What is needed
Could every line below be written out exactly as it appears?
^^^^^^^^^^^^^^^^
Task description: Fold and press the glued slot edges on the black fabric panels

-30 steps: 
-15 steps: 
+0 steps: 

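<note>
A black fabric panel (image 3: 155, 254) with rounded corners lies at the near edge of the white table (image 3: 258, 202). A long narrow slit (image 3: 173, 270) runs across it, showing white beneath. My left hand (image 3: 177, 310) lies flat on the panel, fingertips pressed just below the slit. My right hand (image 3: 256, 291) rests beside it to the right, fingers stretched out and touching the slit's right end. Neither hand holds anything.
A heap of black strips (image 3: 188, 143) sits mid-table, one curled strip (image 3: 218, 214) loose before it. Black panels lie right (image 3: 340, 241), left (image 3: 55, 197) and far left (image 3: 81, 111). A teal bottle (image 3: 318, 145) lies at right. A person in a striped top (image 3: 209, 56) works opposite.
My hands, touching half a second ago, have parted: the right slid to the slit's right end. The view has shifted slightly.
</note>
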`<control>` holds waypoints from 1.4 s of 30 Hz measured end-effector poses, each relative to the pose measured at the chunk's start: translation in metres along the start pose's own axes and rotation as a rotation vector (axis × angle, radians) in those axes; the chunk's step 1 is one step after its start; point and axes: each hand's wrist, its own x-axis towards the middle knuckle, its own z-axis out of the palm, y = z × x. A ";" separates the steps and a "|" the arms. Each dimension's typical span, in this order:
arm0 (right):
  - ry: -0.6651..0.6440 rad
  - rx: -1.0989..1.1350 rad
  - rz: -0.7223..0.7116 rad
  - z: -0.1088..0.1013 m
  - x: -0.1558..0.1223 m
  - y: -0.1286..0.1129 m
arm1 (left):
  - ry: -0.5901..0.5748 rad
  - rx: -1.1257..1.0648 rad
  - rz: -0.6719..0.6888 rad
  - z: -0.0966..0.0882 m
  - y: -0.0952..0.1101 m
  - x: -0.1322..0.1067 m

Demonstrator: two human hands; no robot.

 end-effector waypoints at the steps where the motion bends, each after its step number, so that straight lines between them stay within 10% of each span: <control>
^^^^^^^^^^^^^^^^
Written answer
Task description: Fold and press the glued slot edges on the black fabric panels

-30 steps: 
-15 steps: 
+0 steps: 

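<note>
A black fabric panel (image 3: 155, 254) with rounded corners lies at the near edge of the white table (image 3: 258, 202). A long narrow slit (image 3: 173, 270) runs across it, showing white beneath. My left hand (image 3: 177, 310) lies flat on the panel, fingertips pressed just below the slit. My right hand (image 3: 256, 291) rests beside it to the right, fingers stretched out and touching the slit's right end. Neither hand holds anything.
A heap of black strips (image 3: 188, 143) sits mid-table, one curled strip (image 3: 218, 214) loose before it. Black panels lie right (image 3: 340, 241), left (image 3: 55, 197) and far left (image 3: 81, 111). A teal bottle (image 3: 318, 145) lies at right. A person in a striped top (image 3: 209, 56) works opposite.
My hands, touching half a second ago, have parted: the right slid to the slit's right end. The view has shifted slightly.
</note>
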`<control>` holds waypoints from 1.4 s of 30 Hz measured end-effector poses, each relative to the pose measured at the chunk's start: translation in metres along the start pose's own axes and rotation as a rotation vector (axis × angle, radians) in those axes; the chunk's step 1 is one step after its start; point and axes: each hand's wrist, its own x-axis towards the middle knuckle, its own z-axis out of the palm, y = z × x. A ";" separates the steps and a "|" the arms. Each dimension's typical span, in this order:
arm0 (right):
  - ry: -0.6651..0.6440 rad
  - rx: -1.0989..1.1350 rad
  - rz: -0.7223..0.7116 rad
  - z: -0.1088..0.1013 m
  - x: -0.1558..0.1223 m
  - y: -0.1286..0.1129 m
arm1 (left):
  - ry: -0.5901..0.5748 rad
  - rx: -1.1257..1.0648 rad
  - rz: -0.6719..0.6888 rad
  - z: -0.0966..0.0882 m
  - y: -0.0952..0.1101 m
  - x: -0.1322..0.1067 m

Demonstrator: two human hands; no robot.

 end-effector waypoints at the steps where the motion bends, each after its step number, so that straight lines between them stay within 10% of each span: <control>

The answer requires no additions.